Someone once described changing a church’s name, structure, or programs to fix the problems it faces as much like rearranging the deck chairs on the Titanic—futile and meaning- less in altering the outcome. 

Church is not an organization or an institution but an organism, a living body. An organization can transition. An organism grows, matures, reproduces, and dies. The thought that we can fix a church by hiring a new staff member or plugging in a new program is ridiculous. Simply changing direction with clever goals and a capital giving campaign is not going to transform a congregation but merely send the same ailing church down a new path. 

To learn how an established church can receive a transfuion of organic life check out our latest book Church Transfusion

Friday, October 5, 2012

Old vs New Leadership: A Study in Contrast

Someone wisely pointed out that our organizations are perfectly designed for the results that we are currently seeing. More of the same will only produce more of the same.

Today there is something new happening. With the advance of technology making the world flatter and mass communication easier we are rediscovering movements. Bestselling authors are pointing us to a more movemental paradigm of how to lead. The Tipping Point (Gladwell), The Starfish and the Spider (Brafman/Beckstrom) and Tribes (Godin) point us toward a new way of leading as well as organizational principles that defy the status quo and break open new ways that are actually quite ancient. Jesus and Paul both catalyzed this sort of movemental influence in the first century. My own books Organic Church (Jesus) and Journeys (Paul) describe how these masterful leaders ignited movements. I address many the specifics of movements by answering the most common questions I get asked in my book Church 3.0

In our new book Church Transfusion, Phil Helfer and I go to great lengths to adjust the leadership paradigm in order to release healthy movemental influence within an established church context. 
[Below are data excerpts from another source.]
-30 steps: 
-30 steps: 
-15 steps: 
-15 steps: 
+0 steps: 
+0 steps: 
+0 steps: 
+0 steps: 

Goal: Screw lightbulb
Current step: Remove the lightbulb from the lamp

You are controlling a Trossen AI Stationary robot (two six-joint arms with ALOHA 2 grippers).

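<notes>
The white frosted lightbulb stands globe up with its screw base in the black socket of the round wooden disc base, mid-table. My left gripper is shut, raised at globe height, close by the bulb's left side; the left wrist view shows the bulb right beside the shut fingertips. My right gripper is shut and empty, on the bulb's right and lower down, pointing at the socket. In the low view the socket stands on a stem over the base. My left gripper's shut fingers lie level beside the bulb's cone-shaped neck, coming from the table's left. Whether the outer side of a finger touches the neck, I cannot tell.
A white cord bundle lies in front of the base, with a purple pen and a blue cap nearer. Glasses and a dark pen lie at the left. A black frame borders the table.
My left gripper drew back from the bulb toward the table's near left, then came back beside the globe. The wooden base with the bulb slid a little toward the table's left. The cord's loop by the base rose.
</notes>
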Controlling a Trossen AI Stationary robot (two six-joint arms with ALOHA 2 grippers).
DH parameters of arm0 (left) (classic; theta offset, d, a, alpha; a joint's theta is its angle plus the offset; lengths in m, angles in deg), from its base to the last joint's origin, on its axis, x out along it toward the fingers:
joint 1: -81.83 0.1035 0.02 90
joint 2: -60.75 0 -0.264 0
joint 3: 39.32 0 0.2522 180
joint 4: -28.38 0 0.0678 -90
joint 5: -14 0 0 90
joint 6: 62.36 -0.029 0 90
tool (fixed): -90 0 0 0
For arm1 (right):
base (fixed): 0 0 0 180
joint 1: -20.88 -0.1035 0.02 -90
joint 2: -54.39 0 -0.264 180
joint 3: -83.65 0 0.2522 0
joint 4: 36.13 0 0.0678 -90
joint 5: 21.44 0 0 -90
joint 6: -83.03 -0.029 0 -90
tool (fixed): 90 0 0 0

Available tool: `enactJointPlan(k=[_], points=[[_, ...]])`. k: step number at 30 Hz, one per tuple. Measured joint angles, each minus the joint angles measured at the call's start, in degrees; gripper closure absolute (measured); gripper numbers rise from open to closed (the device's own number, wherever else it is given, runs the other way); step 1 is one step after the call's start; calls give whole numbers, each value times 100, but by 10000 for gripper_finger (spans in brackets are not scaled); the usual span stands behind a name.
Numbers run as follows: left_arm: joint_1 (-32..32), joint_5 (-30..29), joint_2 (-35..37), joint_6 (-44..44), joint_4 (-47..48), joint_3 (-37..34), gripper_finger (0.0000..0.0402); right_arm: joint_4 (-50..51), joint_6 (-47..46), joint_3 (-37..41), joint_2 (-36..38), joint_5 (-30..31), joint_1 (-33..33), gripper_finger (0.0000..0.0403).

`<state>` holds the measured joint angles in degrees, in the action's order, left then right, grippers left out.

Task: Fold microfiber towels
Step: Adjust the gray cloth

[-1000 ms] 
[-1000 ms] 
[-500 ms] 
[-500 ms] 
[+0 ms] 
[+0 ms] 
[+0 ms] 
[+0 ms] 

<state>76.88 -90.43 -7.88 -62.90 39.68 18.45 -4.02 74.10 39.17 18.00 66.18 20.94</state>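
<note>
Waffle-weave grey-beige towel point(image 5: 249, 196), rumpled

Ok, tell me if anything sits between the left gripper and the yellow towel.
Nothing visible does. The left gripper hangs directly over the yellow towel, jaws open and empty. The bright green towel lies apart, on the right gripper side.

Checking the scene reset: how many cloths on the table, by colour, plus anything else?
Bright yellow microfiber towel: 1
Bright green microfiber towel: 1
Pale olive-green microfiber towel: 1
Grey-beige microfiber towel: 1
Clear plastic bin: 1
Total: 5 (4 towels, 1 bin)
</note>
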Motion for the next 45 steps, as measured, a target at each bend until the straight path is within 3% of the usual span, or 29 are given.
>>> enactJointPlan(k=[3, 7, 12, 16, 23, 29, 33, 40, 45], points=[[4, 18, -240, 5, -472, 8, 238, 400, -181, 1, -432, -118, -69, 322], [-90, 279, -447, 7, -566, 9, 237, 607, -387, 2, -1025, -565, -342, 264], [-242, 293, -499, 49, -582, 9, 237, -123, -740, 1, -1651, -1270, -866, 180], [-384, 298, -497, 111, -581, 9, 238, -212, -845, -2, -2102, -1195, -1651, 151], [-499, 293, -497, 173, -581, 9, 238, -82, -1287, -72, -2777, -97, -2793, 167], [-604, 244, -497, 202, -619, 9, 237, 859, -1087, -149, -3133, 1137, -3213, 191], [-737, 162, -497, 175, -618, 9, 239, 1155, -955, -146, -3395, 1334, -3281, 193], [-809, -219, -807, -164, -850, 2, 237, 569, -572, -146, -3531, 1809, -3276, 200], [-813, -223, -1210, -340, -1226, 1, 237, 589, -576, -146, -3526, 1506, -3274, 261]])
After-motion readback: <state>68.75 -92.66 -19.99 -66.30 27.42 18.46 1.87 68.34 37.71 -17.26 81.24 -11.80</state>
A few things are obvious. You cannot lead the way you have always done so in the past and expect different results. What brought success in the old form of influence will actually bring failure in the new. Drawing a crowd and dispersing a people movement are exactly the opposite sort of task. You can suck water in a straw or you can blow air out, but you can't do both at the same time. You cannot continue pursuing what once made you a success in the old way of influence and expect to be successful in the new.

The way you attract people, train them and organize them all must change. The old standard of what is success must be replaced.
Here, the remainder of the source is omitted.